Redis is not only cache, but also a data store. whatever is written to the cache is also written to the disk. that allows us to take backups. this allows us to restart our cache nodes. If we restart them, our cache nodes will be prepopulated with the backup. we can restart the entire cluster. But in Memcached, when a Memcached node fails or restarts, all keys stored on that node are lost
redis is also used as a message-queue
As an addition, Redis has capabilities beside caching purpose. Based on latest Redis Documentation (https://redis.io/docs/modules/), Redis has some external modules that support different kind of tasks such as:
Redis Search, full-text search capability
Redis Graph, graph database on top of Redis
Redis Time Series, module that adds a time series data structure to Redis.
Redis AI,
Neural Network for Redis, neural networks module for Redis
etc.
Personally, I used Redis for message queue by utilize Celery for Django REST Framework application beside caching at production.
Its key value datastore ,mainly deployed in private subnet main in conjunction with cloud databases to provide micro second latency. Its able to provide that with either lazy loading or write through strategy ,based on specific use-case.
It way more complex than memcached & operates in cluster -enabled/disabled mode.

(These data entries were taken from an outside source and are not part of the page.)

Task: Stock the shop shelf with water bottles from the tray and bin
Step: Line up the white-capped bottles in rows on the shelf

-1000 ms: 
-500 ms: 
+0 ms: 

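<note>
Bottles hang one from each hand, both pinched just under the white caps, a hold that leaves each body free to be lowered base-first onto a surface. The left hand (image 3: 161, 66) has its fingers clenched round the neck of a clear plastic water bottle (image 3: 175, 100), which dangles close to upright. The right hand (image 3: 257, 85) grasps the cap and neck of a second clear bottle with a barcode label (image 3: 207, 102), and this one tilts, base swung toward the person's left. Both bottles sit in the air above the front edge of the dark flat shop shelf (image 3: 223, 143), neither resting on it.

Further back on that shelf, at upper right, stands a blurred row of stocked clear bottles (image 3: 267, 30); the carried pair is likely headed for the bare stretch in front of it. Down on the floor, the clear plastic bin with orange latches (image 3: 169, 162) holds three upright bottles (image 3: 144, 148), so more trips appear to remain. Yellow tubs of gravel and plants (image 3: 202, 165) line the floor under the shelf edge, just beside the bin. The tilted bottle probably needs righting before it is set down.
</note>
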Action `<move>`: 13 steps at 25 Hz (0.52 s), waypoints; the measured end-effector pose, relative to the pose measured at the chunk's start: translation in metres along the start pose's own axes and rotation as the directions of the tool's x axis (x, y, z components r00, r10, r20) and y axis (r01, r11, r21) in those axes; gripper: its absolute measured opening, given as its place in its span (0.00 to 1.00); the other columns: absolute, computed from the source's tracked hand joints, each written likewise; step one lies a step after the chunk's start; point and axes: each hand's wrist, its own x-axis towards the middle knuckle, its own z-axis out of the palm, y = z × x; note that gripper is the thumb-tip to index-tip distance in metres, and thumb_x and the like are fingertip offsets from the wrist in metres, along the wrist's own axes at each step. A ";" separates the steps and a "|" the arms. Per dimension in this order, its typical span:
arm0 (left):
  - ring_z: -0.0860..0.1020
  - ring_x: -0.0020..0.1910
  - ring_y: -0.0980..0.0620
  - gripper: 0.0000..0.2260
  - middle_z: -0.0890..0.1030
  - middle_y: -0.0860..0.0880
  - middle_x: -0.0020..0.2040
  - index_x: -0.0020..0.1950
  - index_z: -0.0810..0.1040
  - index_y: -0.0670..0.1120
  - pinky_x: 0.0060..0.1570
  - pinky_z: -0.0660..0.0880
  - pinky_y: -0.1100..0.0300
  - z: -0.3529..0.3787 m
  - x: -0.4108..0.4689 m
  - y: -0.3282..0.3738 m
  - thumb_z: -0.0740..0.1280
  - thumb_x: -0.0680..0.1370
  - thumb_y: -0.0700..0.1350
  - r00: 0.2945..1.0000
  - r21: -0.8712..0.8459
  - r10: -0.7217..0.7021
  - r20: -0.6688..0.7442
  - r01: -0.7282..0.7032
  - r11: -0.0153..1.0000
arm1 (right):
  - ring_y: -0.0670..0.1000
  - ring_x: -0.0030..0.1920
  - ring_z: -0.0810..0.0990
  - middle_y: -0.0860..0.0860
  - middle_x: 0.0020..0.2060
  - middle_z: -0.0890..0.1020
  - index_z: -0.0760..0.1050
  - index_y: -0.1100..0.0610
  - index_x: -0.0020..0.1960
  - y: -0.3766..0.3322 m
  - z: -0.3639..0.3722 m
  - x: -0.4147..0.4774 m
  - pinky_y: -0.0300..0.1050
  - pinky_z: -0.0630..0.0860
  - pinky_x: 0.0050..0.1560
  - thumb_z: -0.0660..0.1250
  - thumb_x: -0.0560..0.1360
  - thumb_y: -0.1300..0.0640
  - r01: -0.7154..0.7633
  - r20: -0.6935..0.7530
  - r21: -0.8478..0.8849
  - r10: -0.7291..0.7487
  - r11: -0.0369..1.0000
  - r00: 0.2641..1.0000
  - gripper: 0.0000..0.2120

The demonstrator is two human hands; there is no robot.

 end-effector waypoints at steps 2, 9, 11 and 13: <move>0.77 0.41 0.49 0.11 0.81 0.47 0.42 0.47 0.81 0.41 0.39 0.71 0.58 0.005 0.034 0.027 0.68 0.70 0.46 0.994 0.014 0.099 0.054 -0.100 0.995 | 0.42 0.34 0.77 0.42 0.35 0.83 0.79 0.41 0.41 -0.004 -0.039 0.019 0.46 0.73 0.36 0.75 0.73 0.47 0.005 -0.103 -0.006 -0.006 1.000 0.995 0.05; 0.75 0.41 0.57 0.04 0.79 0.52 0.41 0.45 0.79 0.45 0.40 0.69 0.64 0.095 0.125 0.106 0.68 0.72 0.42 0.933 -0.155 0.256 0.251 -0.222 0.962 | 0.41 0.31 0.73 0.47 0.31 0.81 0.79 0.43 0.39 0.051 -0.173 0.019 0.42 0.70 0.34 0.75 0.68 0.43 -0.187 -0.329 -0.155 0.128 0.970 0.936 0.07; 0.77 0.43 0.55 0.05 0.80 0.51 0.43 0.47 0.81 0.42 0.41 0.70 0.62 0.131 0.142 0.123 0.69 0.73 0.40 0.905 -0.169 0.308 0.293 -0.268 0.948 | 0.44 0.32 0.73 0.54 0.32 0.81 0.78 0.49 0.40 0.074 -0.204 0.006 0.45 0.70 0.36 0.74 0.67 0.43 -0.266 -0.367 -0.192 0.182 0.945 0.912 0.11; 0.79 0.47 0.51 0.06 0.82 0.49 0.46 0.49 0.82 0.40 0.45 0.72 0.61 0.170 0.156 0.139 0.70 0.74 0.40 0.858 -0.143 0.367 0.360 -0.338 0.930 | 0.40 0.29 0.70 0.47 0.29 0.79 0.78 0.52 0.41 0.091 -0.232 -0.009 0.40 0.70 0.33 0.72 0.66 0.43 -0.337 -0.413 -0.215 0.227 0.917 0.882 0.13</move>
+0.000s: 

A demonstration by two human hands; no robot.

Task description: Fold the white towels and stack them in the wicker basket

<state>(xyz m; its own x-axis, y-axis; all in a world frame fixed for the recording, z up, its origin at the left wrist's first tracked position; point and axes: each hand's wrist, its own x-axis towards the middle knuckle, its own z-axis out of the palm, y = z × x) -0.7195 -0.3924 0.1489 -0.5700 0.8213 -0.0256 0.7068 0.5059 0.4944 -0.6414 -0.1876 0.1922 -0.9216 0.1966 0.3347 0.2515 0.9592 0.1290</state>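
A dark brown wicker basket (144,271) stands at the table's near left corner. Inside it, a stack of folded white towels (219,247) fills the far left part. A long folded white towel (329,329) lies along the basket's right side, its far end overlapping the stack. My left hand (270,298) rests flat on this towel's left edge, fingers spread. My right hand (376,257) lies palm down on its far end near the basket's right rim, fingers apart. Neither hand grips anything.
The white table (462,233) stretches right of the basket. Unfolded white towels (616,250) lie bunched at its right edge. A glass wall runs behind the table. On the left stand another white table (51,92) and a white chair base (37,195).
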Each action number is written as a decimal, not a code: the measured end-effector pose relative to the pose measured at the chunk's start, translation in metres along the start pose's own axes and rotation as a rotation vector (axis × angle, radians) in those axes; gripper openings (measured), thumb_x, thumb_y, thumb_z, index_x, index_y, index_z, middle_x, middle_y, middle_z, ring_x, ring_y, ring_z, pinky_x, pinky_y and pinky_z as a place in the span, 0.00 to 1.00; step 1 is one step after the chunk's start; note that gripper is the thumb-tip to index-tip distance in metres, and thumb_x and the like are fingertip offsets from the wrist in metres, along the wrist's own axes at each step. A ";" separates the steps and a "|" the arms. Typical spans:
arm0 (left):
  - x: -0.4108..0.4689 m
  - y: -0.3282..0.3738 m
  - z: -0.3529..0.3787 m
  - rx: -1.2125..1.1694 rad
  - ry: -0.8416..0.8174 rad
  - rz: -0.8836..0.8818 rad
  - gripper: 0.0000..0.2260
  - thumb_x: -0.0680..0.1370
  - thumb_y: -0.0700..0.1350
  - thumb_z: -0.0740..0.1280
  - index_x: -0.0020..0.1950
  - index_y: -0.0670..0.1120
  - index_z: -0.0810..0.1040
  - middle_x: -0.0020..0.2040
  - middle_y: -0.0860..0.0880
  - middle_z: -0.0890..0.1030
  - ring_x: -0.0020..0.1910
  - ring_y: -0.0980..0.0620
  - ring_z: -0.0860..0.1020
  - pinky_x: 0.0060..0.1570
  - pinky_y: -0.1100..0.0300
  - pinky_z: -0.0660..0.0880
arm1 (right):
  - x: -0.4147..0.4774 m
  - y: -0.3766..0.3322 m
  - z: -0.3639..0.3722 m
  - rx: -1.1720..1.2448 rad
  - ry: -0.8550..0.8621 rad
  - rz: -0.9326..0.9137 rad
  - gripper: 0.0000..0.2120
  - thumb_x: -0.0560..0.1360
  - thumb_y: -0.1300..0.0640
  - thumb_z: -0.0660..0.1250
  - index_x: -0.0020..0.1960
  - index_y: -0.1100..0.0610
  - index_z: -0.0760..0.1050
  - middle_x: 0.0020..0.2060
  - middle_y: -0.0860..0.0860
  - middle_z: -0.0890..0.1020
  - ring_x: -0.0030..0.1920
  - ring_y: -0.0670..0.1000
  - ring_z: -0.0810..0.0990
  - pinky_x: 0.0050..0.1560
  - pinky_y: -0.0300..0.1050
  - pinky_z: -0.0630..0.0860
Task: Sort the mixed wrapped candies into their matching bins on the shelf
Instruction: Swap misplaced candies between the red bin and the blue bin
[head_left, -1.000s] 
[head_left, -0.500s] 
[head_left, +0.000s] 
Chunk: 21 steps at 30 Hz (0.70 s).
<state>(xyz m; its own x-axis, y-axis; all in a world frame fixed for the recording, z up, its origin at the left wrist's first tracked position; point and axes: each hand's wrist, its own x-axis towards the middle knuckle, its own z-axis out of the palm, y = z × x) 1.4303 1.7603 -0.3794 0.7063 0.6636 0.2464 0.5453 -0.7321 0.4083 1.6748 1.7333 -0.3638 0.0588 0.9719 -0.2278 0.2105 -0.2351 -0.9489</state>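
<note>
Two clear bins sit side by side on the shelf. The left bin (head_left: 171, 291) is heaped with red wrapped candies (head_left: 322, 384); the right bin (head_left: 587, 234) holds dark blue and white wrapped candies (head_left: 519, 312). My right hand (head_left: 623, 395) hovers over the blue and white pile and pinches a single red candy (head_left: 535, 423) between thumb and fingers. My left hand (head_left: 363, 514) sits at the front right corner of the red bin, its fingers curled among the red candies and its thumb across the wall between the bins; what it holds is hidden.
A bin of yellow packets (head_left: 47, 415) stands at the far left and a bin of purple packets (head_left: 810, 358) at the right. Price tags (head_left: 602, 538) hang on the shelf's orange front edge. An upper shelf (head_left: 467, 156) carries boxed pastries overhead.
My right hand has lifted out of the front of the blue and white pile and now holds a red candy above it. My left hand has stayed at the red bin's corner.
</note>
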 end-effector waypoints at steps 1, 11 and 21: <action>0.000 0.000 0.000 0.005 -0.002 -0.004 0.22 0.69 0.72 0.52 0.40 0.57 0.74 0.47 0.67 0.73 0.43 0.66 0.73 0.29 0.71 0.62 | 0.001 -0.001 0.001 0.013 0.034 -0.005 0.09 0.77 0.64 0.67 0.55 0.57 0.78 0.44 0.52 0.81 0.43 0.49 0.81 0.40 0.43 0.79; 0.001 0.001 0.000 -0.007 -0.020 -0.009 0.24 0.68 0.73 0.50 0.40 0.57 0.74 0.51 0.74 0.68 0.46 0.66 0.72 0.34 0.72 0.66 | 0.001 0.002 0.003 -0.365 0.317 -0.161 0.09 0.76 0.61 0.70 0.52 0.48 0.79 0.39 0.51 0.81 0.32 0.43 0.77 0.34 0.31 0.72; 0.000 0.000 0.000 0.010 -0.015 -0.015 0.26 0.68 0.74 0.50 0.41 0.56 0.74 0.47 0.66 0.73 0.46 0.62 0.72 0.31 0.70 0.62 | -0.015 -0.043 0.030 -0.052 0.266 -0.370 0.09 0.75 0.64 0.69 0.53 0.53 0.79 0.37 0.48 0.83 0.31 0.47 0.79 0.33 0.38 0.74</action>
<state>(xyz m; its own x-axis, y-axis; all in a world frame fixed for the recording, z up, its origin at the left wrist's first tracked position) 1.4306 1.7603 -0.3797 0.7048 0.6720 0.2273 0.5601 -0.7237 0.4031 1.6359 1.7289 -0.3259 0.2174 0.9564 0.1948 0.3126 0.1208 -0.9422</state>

It supports shards, which makes data highly avialable ,multi- az deployment.
It supports encryption of data # rest & in transit
& is extremely useful for use-cases such as streaming application ,messaging ,real time analytics ..& applications where data's value depreciates at a very fast pace w.r.t time...
Hence its not just cache ,it brings allot many more features with it ,which makes it all the more useful
Besides being a cache server, Redis is specifically a data structure server.
Being a cache in the form of a data structure server means a lot, because data structures are fundamentals of programs, or applications. Consider you are using SQL databases as storage technology and need to construct a list, a hash map, a ranking set or things like that, it's kind of pain in the neck. Redis can provide you these functionalities directly in a very simple way, thus highly simplify the development.
On the other hand, a data structure server does not have to be in the form of a cache. There are projects compatible with Redis but have persistent storage engines.
In addition to so far made answer's and then to summarize
Redis is a very fast non-relational database that stores a mapping of keys to five different types of values (strings, hashes, lists, sets, sorted sets, bitmaps, and hyperloglogs). This is explained by details #Sripathi Krishnan answers.
Redis supports in-memory persistent storage on disk
Replication to scale read performance
Client-side sharding to scale write performance
If you want to get more detail and depth information about Redis, you can look at Redis In Action and Redis Essentials's books.